An investigation of the genetic mutations that cause healthy cells to give rise to cancer has found that early signs of such malignant mutations may appear years or even decades prior to a cancer diagnosis, The Guardian reports.
This finding from investigators at the Pan-Cancer Analysis of Whole Genomes project, a far-reaching analysis of cancer genetics, could lead to new interventions that could nip cancer at stages much earlier than previously thought possible.
Publishing their findings in the journal Nature, a research team led by Clemency Jolly and Peter Van Loo, PhD, of the Francis Crick Institute in London, sequenced the entire genomes of nearly 2,700 tumor samples and mapped mutations in the genetic code of 38 different cancer types.
The investigators found that half of the earliest mutations that led to cancer took place in only nine genes. Such mutations could possibly be identified through liquid biopsies, which detect DNA mutations in the blood and can indicate the presence of tumors within the body.
Of the billions of mutations that human cells may undergo a select sample are called driver mutations, which lead to cancer.
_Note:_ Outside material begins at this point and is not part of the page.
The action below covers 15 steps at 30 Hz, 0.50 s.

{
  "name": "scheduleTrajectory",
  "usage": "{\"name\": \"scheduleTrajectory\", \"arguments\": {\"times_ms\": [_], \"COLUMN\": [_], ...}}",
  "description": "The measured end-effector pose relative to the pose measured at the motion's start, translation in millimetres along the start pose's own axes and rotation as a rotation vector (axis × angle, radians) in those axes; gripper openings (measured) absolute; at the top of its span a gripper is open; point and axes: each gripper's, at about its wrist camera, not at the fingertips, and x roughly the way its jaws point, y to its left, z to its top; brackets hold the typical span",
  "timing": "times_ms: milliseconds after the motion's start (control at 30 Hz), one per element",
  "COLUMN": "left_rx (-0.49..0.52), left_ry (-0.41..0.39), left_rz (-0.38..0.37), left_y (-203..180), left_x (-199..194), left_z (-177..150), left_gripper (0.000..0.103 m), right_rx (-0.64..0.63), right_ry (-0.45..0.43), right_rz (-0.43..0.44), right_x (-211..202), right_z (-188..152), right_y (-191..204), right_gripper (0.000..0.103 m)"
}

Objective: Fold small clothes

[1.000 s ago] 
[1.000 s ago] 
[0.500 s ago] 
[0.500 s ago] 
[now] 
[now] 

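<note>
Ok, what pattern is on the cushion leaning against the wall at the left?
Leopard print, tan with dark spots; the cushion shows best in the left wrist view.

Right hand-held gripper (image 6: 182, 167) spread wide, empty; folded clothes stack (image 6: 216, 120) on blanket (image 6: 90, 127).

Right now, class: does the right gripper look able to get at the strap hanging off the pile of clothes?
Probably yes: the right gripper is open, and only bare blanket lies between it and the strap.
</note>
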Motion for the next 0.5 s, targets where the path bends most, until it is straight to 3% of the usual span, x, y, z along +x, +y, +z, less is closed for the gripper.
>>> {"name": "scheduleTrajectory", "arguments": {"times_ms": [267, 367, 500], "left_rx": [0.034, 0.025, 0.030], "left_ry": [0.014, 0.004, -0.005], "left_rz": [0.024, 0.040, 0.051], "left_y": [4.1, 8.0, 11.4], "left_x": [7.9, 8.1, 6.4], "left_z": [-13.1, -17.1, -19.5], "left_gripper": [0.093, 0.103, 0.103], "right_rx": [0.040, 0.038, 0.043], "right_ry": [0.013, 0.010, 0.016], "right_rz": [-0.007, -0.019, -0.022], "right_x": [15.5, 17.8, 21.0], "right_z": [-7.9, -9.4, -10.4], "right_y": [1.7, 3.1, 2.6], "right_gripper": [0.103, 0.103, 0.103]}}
Considering this, the study authors assessed how many times a driver mutation was replicated and copied across chromosomes.
Then they used a carbon-dating method to determine the sequence by which cancer cells accumulated genetic errors until the point that large portions of their genomes had been mixed up and copied.
Such mutations occurred especially early for ovarian cancer and two brain tumor types, glioblastoma and medulloblastoma.
“Timing analyses suggest that driver mutations often precede diagnosis by many years, if not decades,” the study authors concluded. “Together, these results determine the evolutionary trajectories of cancer and highlight opportunities for early cancer detection.”